Once again, the best way to secure your sensitive data, regardless of your industry, is to take more control over securing your data. In November, 2021, I blogged about a situation just like this: the CosmosDB/Chaos DB vulnerability.
Our internal testing uncovered that Thales's [HYOK] would have thwarted the CosmosDB/Chaos DB vulnerability. That vulnerability worked because it gave access to Cosmos DB primary keys that inherently allow usage of encryption keys that were created as a part of the CSP's encryption process. Thales [HYOK] would have protected the data because the data would have been encrypted before being sent to the cloud, and the keys would have remained in the CSP customer's hands, separate from the CSP encryption. So, hackers would never have had access to the key necessary to decrypt the data.
Dynamics in contract negotiations given market concentration. The limited number of CSPs may give CSPs outsized bargaining power when contracting with financial institutions
This, too, is about not yielding too much control over your data to your CSPs. At Thales we advocate digital sovereignty, which includes data, operational, and software sovereignty.

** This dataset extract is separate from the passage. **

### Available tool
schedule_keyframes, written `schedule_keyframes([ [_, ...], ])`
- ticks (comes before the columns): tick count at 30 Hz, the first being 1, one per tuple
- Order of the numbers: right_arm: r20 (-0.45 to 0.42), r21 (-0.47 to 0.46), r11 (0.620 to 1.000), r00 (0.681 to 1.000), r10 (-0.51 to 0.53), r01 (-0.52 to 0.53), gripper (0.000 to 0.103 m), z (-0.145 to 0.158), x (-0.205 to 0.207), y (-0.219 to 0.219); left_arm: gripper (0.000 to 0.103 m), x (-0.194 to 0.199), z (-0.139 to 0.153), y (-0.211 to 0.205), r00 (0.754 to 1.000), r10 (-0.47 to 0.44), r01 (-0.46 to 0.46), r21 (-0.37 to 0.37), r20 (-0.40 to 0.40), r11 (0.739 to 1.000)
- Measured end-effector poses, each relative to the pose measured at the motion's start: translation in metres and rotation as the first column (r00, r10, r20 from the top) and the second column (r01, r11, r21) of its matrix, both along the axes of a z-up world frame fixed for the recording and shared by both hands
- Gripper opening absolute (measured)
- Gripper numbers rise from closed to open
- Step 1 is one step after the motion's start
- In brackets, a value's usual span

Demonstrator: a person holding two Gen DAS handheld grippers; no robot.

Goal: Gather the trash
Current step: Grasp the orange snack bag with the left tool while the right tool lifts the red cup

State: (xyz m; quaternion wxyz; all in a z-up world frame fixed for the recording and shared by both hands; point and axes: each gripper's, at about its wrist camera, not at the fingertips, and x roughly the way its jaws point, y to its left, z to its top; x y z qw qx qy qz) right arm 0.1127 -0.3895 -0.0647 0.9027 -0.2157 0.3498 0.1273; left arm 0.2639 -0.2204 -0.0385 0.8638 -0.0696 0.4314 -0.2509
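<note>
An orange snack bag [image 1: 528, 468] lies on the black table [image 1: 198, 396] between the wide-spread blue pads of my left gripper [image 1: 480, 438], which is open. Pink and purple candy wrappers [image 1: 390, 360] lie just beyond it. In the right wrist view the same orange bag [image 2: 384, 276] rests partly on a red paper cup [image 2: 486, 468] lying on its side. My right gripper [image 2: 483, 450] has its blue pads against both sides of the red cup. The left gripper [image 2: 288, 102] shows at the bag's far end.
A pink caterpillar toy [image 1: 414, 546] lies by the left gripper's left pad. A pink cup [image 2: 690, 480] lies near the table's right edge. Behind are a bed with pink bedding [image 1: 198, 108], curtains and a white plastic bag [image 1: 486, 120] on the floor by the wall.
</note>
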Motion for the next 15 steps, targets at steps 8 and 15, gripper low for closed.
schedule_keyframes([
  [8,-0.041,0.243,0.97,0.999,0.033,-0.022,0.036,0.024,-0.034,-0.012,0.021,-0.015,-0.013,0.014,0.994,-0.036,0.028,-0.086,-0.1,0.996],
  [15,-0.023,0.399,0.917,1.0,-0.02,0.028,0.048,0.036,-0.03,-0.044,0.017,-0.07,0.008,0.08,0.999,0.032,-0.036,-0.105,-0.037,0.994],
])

Data sovereignty is about protecting your data from subpoena and keeping your data private and compliant with regulations like GDPR and CCPA.
International landscape and regulatory fragmentation
The Treasury Report summarizes this issue as follows:
The patchwork of global regulatory and supervisory approaches to cloud technology can make it nearly impossible for U.S. financial institutions to adopt cloud consistently at a global scale, reducing CSP use in the market and raising costs for cloud adoption strategies, which ultimately impacts consumers. Additionally, changes in regulations abroad may subject CSPs to direct oversight by foreign financial regulators, which could create regulatory conflicts negatively impacting the quality and security of services to all CSP clients.

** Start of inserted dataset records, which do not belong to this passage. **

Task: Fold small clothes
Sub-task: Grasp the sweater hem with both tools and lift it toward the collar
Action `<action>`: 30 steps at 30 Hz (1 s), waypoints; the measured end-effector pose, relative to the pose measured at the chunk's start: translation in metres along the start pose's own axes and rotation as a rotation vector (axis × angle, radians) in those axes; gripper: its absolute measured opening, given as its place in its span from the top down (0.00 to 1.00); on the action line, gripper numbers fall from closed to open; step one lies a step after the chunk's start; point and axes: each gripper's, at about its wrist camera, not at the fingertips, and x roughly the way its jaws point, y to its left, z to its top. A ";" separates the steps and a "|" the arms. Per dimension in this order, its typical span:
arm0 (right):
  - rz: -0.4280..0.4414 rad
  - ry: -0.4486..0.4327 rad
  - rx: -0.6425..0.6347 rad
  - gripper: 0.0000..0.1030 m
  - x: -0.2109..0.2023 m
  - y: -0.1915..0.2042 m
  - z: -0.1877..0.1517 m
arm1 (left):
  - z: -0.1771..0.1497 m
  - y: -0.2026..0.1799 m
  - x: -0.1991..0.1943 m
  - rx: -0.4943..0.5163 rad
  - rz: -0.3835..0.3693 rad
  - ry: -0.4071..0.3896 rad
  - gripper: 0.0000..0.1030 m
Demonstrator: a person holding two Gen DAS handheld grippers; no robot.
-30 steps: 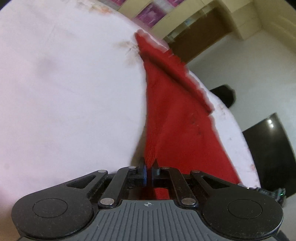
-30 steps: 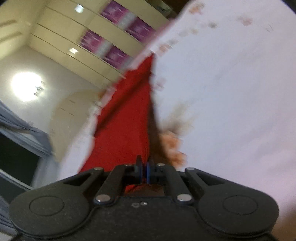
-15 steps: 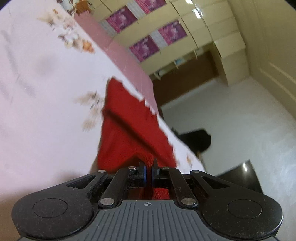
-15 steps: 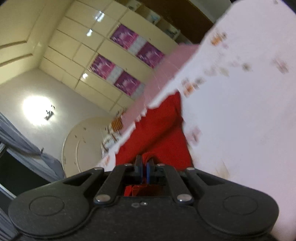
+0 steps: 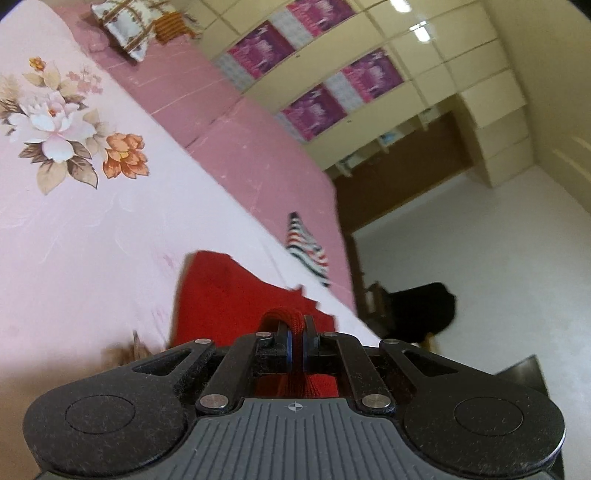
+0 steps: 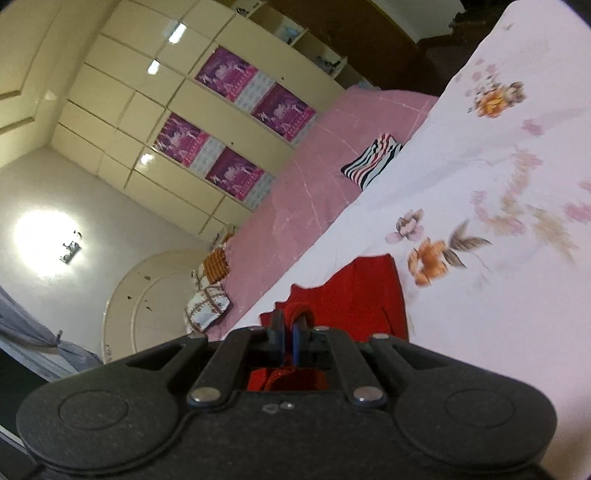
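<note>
- Step in hand, by my read: first fold of the red knit garment (image 5: 229,295) — both grippers are carrying one edge over the rest of it, which is lying on the pink floral bedsheet (image 5: 92,229).
- Left gripper (image 5: 295,345): fingers (image 5: 286,347) are clenched on a bunched ridge of red knit, pads pressing it with almost no gap; fabric is showing above and below the pinch, lower centre of the left view.
- Right gripper (image 6: 288,341): same state, fingers (image 6: 277,339) clamped on a red fold, lower centre of the right view.
- Garment body is sitting just ahead of each gripper, lower middle of both views, near the bed's edge.
- Folded striped cloth (image 6: 371,160) is lying well apart on the darker pink cover (image 6: 306,199); patterned pillow (image 5: 125,27) upper left of the left view.
- Next move probably calls for laying the held edge flat onto the far edge, corners matched, both sides level, then releasing.
- Risk: uneven drop is skewing the fold; can't tell edge alignment from here.
</note>
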 end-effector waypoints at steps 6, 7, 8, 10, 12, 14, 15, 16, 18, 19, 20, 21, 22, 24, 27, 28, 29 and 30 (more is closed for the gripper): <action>-0.040 0.080 0.030 0.96 0.073 -0.029 0.012 | 0.017 0.027 0.069 -0.032 0.110 0.051 0.96; -0.037 0.086 0.053 0.96 0.083 -0.037 0.014 | 0.017 0.031 0.077 -0.037 0.118 0.061 0.96; -0.034 0.086 0.081 0.96 0.091 -0.044 0.016 | 0.018 0.033 0.086 -0.039 0.125 0.068 0.95; -0.021 0.092 0.136 0.96 0.107 -0.057 0.018 | 0.020 0.038 0.100 -0.049 0.133 0.065 0.95; -0.021 0.096 0.162 0.96 0.122 -0.067 0.019 | 0.022 0.043 0.113 -0.054 0.118 0.071 0.95; -0.016 0.082 0.191 0.96 0.134 -0.076 0.019 | 0.023 0.048 0.122 -0.071 0.104 0.053 0.95; -0.008 0.071 0.199 0.93 0.137 -0.079 0.017 | 0.023 0.051 0.124 -0.089 0.075 0.034 0.95; 0.006 0.050 0.203 0.90 0.140 -0.082 0.016 | 0.023 0.056 0.127 -0.124 0.050 0.017 0.95; 0.017 0.000 0.207 0.57 0.141 -0.086 0.013 | 0.021 0.061 0.126 -0.167 0.008 -0.012 0.35; 0.017 -0.024 0.205 0.52 0.140 -0.086 0.011 | 0.019 0.058 0.121 -0.150 0.006 -0.064 0.15; 0.027 -0.038 0.190 0.51 0.138 -0.086 0.012 | 0.018 0.053 0.114 -0.109 0.022 -0.118 0.03; 0.039 -0.034 0.179 0.49 0.136 -0.086 0.013 | 0.018 0.049 0.111 -0.068 0.017 -0.137 0.03; 0.052 -0.023 0.161 0.49 0.134 -0.084 0.013 | 0.020 0.047 0.109 -0.051 -0.003 -0.127 0.03; 0.042 -0.017 0.101 0.50 0.129 -0.079 0.016 | 0.021 0.040 0.106 0.025 0.010 -0.113 0.09; 0.031 -0.023 -0.001 0.50 0.117 -0.068 0.019 | 0.016 0.019 0.109 0.261 0.084 -0.040 0.23; 0.007 -0.015 -0.052 0.50 0.115 -0.063 0.019 | 0.013 0.014 0.113 0.313 0.104 -0.006 0.28; -0.015 -0.003 -0.094 0.50 0.116 -0.059 0.021 | 0.009 0.008 0.119 0.371 0.122 0.031 0.34; -0.039 0.018 -0.133 0.50 0.119 -0.053 0.020 | 0.005 0.004 0.124 0.405 0.132 0.058 0.35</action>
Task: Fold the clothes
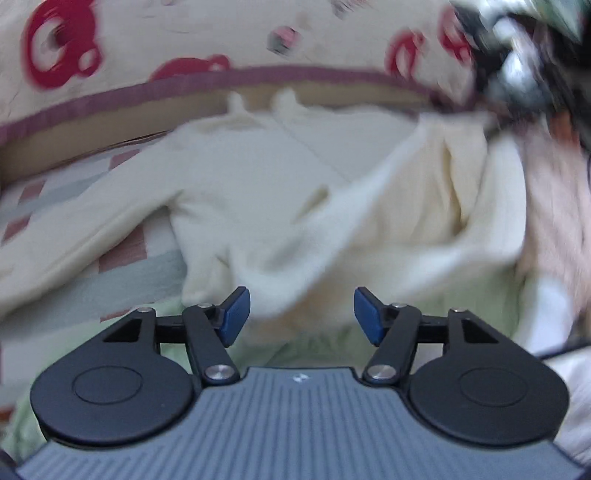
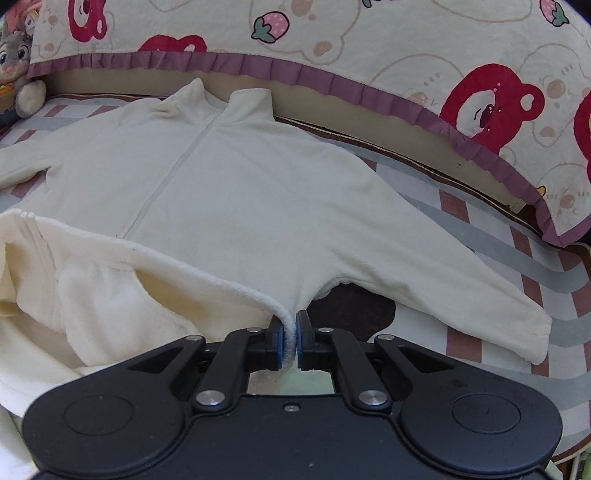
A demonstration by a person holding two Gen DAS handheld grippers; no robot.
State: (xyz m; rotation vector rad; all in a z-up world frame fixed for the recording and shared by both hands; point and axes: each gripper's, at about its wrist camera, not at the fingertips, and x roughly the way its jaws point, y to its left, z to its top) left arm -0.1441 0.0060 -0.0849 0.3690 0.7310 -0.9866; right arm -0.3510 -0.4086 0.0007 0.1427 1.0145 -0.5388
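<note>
Cream fleece jacket point(image 1: 280, 192) fills the blurred left-wrist view, lying rumpled on a striped bed sheet point(image 1: 122, 254), a bear-print quilt point(image 1: 221, 33) with a purple frill across the top of the frame. At lower centre the left hand-held gripper point(image 1: 302, 314) stands spread, its blue pads point(image 1: 236, 314) clear of the cloth and nothing between them, seemingly free to take a fresh hold. At upper right a dark, smeared shape cannot be made out.

From the right wrist the picture is sharp: the jacket point(image 2: 229, 184) lies front up, collar toward the quilt point(image 2: 369, 48), one sleeve running to the lower right. The right hand-held gripper point(image 2: 290, 341), pressed together at lower centre, pinches the hem's thick edge, probably to carry it over for a fold; the hem at left is already turned up. A plush rabbit point(image 2: 16, 62) sits in the upper left corner.
</note>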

Our customers who are most concerned about digital security and compliance seek out industry best practices and use them. They also seek out the most stringent international government regulations and comply with them. That way they tend to have a robust digital security posture in front of the curve. Of course, they revise frequently.
Those organizations that quickly complied with GDPR were already well prepared for the regulations of numerous countries that created data privacy laws similar to GDPR, including Argentina, Bahrain, Brazil, Canada, Israel, Japan, New Zealand, Nigeria, South Africa, Turkey, Uganda, and more.

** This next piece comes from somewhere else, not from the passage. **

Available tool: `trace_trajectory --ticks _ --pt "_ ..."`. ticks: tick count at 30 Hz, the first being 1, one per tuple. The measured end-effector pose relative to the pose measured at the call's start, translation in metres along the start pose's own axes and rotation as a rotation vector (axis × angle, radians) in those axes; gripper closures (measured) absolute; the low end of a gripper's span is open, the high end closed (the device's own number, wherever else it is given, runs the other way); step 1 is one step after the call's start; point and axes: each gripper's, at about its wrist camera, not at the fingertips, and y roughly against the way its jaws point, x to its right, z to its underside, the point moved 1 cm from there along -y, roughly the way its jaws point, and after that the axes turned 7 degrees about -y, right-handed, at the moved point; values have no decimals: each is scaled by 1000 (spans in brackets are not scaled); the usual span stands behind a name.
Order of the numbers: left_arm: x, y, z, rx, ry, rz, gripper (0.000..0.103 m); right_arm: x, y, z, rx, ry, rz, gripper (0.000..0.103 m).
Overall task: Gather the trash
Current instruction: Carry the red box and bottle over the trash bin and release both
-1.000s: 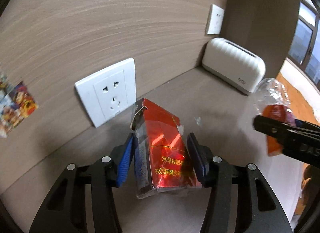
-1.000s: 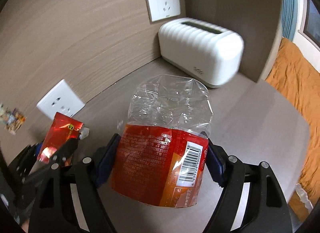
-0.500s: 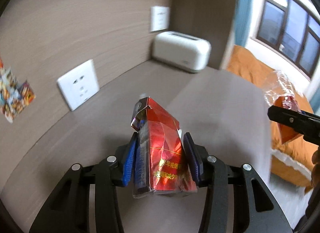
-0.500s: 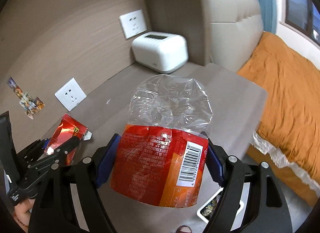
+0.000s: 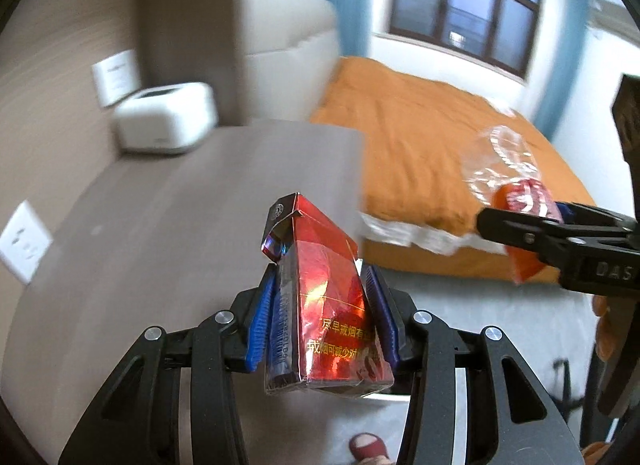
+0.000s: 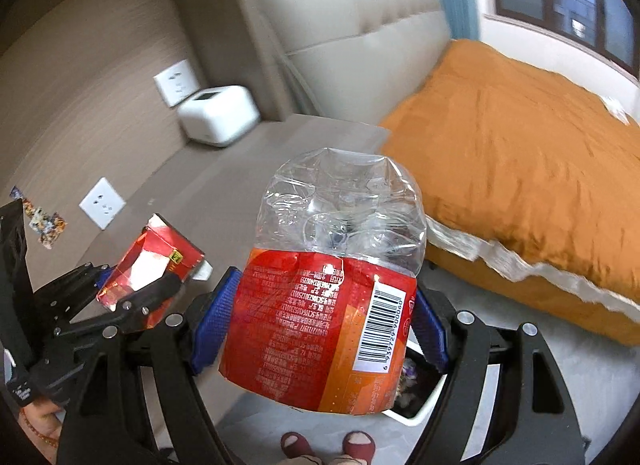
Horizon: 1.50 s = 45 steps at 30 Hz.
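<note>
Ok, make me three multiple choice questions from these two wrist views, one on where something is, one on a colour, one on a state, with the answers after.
1. Where is the white tissue box?
A. On the bed
B. On the tabletop against the wall, below a wall socket
C. On the floor by the bin

2. What colour is the bed cover?
A. Orange
B. Blue
C. Grey

3. What state is the plastic bottle in?
A. Lying free on the table
B. Crushed and clamped in the right gripper
C. Already inside the bin

Answers:
1. B: the box sits at the tabletop's far end under the wall socket.
2. A: the cover shows orange in both views.
3. B: the blue pads press both sides of its red label, and its clear part is crumpled. The left gripper likewise clamps a red cigarette pack.
</note>
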Motion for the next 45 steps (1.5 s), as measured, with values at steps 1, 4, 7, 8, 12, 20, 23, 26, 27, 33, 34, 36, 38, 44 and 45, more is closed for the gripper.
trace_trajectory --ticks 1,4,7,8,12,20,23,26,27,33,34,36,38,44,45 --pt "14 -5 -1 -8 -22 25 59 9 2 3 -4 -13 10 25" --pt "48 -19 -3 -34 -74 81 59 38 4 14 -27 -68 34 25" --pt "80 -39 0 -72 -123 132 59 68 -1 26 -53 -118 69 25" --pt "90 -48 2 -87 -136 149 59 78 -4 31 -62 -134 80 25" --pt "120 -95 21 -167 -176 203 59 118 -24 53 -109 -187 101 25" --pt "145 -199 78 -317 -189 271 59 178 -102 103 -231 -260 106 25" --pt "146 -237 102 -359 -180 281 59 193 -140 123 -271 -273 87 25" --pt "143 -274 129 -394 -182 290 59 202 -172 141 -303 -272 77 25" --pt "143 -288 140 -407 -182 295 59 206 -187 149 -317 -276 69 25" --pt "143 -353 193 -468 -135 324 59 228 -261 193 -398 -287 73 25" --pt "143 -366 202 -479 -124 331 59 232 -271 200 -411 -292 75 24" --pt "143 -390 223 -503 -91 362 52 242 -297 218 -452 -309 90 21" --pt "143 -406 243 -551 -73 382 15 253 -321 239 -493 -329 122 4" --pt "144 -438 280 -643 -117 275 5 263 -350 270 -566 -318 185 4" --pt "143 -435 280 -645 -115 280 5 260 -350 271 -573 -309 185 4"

Among the best practices called for in GDPR and other international data security regulations are those I discussed above regarding Thales’s HYOK and BYOK solutions.
With regards to data residency requirements, Thales enables organizations to maintain GDPR and other data residency compliance using a trusted privacy framework for protecting international data flows that follow these overarching principles.
- Discover and classify your sensitive data wherever it resides. That way you know what needs to be protected and then apply the appropriate security measures as outlined by GDPR.
- Protect sensitive data using robust encryption. This means protecting data stored in on-premises data centers, and in the cloud, and ensuring that it is not exposed to unauthorized users inside and outside the data’s country or origin.
- Control access to the data by creating, storing, and managing the encryption keys in the country of the data’s origin and maintain control over who has access to the keys to decrypt sensitive data.
Summary
The US Government is right to be concerned about the security implications of the cloud, but these implications should be cause for concern for any industry or government agency that stores sensitive or regulated data in the cloud. Organizations with sensitive data in the cloud can strengthen their security posture by holding control of their data security as closely as possible. Thales’s HYOK and BYOK products are specifically designed to help with this.